Your reply must contain the full listing below, reproduced exactly, but no pictures.
***** Available data
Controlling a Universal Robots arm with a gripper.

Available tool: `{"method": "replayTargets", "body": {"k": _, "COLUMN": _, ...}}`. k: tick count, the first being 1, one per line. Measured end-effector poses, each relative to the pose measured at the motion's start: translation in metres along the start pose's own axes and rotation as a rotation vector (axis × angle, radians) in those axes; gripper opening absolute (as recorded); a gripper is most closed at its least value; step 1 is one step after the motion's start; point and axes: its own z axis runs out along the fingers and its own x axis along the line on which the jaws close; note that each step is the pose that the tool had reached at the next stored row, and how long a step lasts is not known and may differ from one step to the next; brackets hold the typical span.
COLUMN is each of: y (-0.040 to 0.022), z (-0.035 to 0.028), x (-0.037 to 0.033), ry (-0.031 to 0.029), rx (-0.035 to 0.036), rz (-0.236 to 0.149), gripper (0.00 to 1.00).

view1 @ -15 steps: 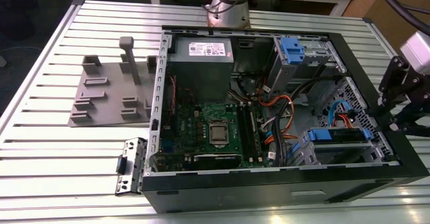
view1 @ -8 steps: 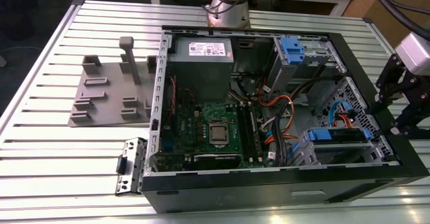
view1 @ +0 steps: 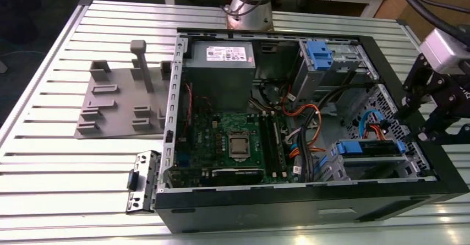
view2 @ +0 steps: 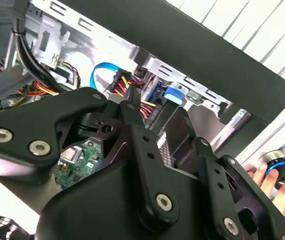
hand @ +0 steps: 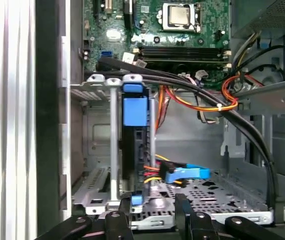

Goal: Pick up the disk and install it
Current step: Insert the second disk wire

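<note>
Apparently seated in the drive cage [hand: 100, 150], the disk [hand: 134, 145] needs straight, cable-clear motion; gripper [hand: 155, 210] fingers apart, empty.

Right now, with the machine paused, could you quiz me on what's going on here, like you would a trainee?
1. True or false: the gripper is clamped shut on the disk.
2. Where does the disk sit?
A. Flat on the slatted table
B. In a metal drive bay inside the open computer case
C. On top of the power supply
3. What colour is the plastic bracket framing the disk?

Key:
1. False. The gripper is open.
2. B
3. Blue
</note>
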Motion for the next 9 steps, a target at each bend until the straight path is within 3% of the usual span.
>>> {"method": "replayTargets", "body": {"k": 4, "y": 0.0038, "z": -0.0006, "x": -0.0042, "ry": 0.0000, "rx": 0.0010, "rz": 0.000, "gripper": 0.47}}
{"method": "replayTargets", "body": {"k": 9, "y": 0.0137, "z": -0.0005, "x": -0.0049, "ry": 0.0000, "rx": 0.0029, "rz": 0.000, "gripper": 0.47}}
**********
*Task output*
Controlling a Universal Robots arm with a gripper.

Available tool: `{"method": "replayTargets", "body": {"k": _, "COLUMN": _, ...}}`. k: tick count, the first being 1, one per line. Measured end-effector poses, each relative to the pose measured at the motion's start: translation in metres along the start pose's own axes and rotation as a rotation vector (axis × angle, radians) in those axes; gripper opening absolute (as recorded); a gripper is most closed at its least value; step 1 is one step after the motion's start; point and axes: its own z axis runs out along the fingers and its own x axis along the line on which the jaws close; note that each step is the pose that the tool had reached at the next stored row, and how long a step lasts is not known and may differ from one step to the next; brackets hold the typical span.
COLUMN is each of: y (-0.040 to 0.022), z (-0.035 to 0.028), x (-0.037 to 0.033), ry (-0.031 to 0.029), rx (-0.035 to 0.036), rz (-0.236 to 0.149), gripper (0.00 to 1.00).

view1 @ -15 steps: 
view1 @ -8 steps: 
view1 @ +0 steps: 
view2 @ +0 steps: 
hand @ +0 steps: 

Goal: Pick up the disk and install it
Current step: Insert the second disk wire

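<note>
Apparently seated in the drive cage [hand: 100, 150], the disk [hand: 134, 145] needs straight, cable-clear motion; gripper [hand: 155, 210] fingers apart, empty.

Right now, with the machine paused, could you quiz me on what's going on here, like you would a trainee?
1. True or false: the gripper is clamped shut on the disk.
2. Where does the disk sit?
A. Flat on the slatted table
B. In a metal drive bay inside the open computer case
C. On top of the power supply
3. What colour is the plastic bracket framing the disk?

Key:
1. False. The gripper is open.
2. B
3. Blue
</note>
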Motion for the next 9 steps, a target at each bend until the straight path is within 3% of the usual span.
>>> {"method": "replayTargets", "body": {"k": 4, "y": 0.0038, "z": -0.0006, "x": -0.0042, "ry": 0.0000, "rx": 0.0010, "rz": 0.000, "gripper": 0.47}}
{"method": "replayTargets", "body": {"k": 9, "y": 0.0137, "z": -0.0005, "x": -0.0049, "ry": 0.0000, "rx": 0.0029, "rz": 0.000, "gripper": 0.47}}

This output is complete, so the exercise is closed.